*THE TASK*. Could you copy out all the lines in the material below where the word "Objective" occurs?

*INPUT DATA*.
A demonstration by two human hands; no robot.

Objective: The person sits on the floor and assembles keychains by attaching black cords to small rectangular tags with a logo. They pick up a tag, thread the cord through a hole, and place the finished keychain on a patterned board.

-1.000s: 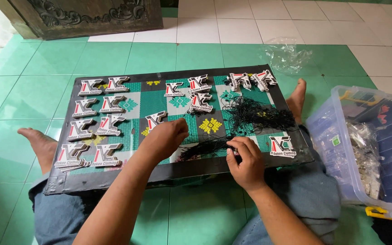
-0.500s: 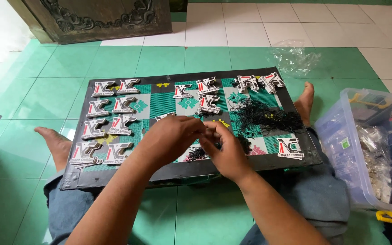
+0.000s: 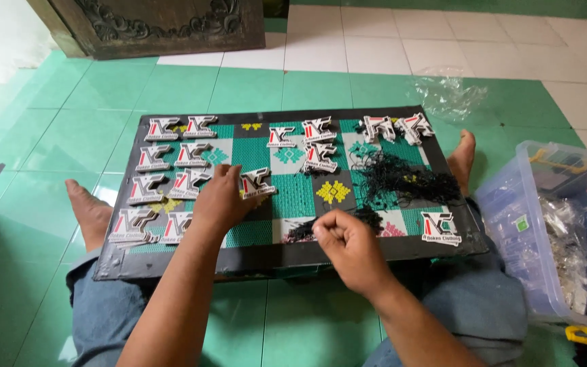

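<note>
A black-edged board (image 3: 287,248) with a green patterned mat lies across my lap. Several small stacks of red, white and black die-cut tags (image 3: 161,129) sit on it in rows. My left hand (image 3: 220,200) rests on the mat and holds one tag (image 3: 258,183) by its edge, next to the left rows. My right hand (image 3: 348,241) is closed in a fist at the board's near edge, pinching black string from a small bundle (image 3: 304,231). A bigger tangle of black strings (image 3: 402,178) lies on the board's right part.
A clear plastic bin (image 3: 511,224) with packets stands at my right. A crumpled clear bag (image 3: 446,95) lies on the green tiles beyond the board. A dark carved panel (image 3: 157,24) leans at the back. My bare feet (image 3: 90,214) flank the board.
My hands were together at the board's middle; they have since parted. The left hand moved left carrying a tag, and the right drew back toward the near edge with string.
</note>
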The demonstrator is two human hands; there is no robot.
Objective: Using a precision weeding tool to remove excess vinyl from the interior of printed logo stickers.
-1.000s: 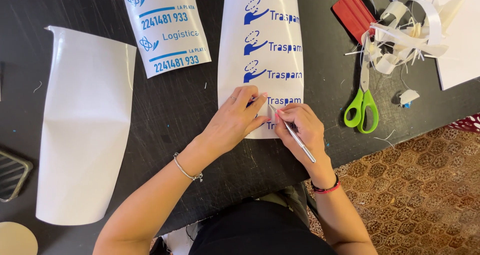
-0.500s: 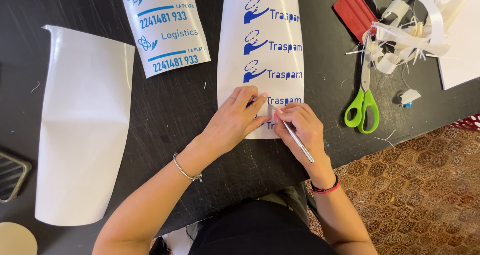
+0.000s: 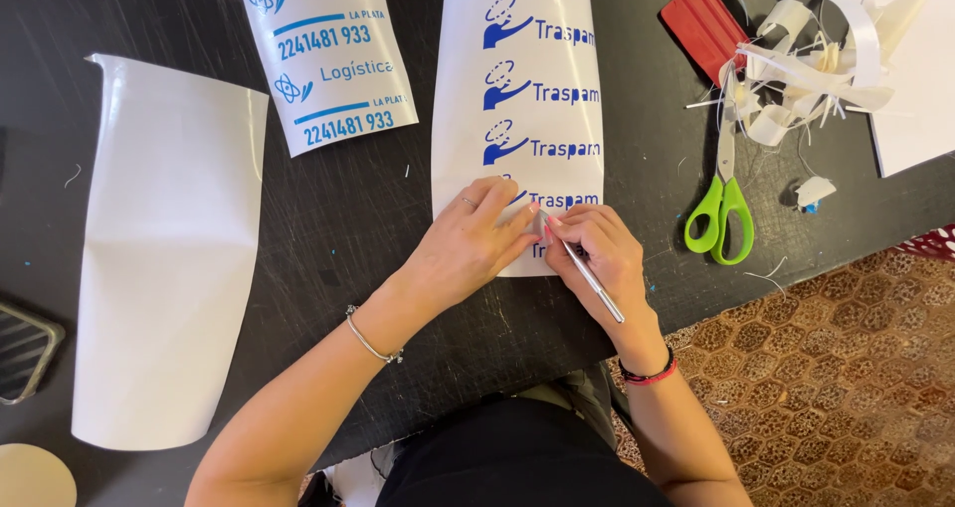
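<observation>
I count three sheets [image 3: 517,79] on my black desk [image 3: 338,218] — right hand [image 3: 597,253] fingers closed round a thin tool [image 3: 594,283], perhaps a blade; left hand [image 3: 473,238] flat, holding nothing.

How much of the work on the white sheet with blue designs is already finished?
Done: upper three blue designs on the white vinyl sheet look clean; curled white offcuts lie by the green-handled scissors. In hand: right hand works a thin metal tool while left hand presses. Left: bottom rows.

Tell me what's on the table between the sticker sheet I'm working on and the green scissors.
Nothing: in the head view, only bare black table lies between the sticker sheet and the green scissors.
</observation>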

*SOLUTION TO THIS PROBLEM*.
Objective: The person sits on the floor and assembles keychains by attaching black cords to small rectangular tags with a logo. They pick up a tag, thread the cord through a hole, and place the finished keychain on a patterned board.
Objective: Using a precision weeding tool to remove excess vinyl from the interior of printed logo stickers.

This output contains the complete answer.